United States Supreme Court distinguishes a law from a regulation for the purposes the federal whistle blower statute


United States Supreme Court distinguishes a law from a regulation for the purposes the federal whistle blower statute
Department of Homeland Security v MacLean, USSC #13-984

A federal air marshal publicly disclosed that the Transportation Security Administration (TSA) had decided to cut costs by removing air marshals from certain flights.

He was subsequently dismissed from his position for disclosing sensitive security information without authorization in violation of TSA regulations, which action was sustained by the Merit Systems Protection Board. The Board found that MacLean was not entitled to whistle blower protection for the disclosures he made, finding that such statements were specifically prohibited by TSA's regulation.

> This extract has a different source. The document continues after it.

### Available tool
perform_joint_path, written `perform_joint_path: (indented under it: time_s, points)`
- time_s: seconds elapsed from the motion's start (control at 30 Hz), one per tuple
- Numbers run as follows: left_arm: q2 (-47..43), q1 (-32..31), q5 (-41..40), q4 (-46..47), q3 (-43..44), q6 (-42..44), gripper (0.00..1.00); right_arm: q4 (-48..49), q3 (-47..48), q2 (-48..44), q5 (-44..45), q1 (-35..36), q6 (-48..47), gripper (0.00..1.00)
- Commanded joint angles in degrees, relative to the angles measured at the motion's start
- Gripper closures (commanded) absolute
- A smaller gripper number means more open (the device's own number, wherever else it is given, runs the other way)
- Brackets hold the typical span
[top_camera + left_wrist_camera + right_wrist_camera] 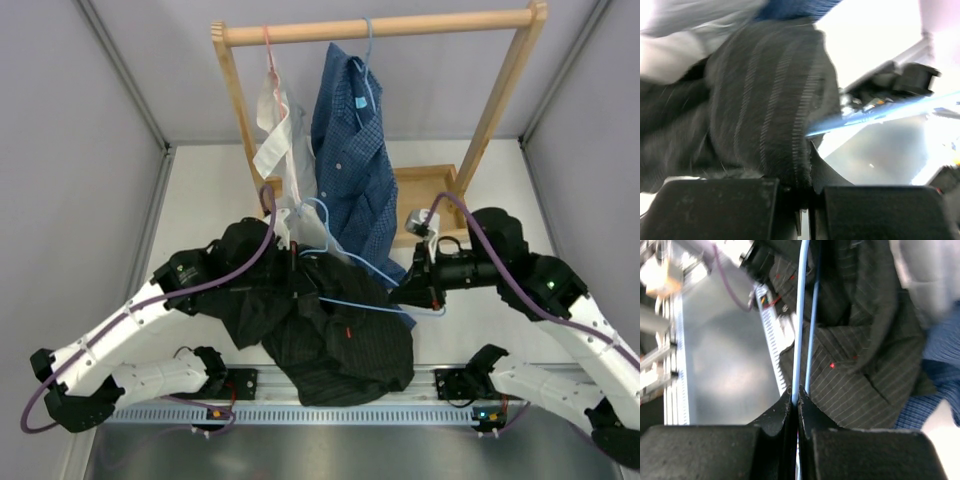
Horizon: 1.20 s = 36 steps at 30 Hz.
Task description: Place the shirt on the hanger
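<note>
Fabric of the shirt lies bunched in a dark heap on the worktop, just toward 6 o'clock from the middle of the overhead view. Its lower edge comes close to the slotted rail at the near edge. The left gripper sits at the heap's 10 o'clock corner, clenched on a fold of pinstriped cloth. The left wrist view shows that fold rising from between the fingers. The hanger lies across the upper part of the shirt, its hook curling toward 12 o'clock and one arm running out toward 3 o'clock. There the right gripper grasps the thin blue wire, jaws pressed tight on it. At 12 o'clock a wooden rack carries a blue checked shirt and, on that shirt's 9 o'clock side, a white garment.
</note>
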Motion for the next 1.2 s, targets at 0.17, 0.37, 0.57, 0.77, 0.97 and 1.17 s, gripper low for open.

The TSA regulation at issue, 67 Fed. Reg. 8351, prohibited the unauthorized disclosure of “sensitive security information” which included "[s]pecific details of aviation security measures . . . [such as] information concerning specific numbers of Federal Air Marshals, deployments or missions, and the methods involved in such operations."

The USCA, Federal Circuit, vacated the Board’s determination.

The Supreme Court affirmed the Federal Circuit’s ruling, explaining that Congress had used phrase "specifically prohibited by law" rather than a more general phrase such as “law, rule or regulation” in creating exceptions to the protections of the federal whistle blower statute [5 U.S.C. 2302(b)(8)(A)].

TSA's regulations, said the court, do not qualify as "law" for the purposes of 5 USC 2302(b)(8)(A) and thus such regulations do not satisfy the requirement that the provision constitute an “exception prohibited by law.”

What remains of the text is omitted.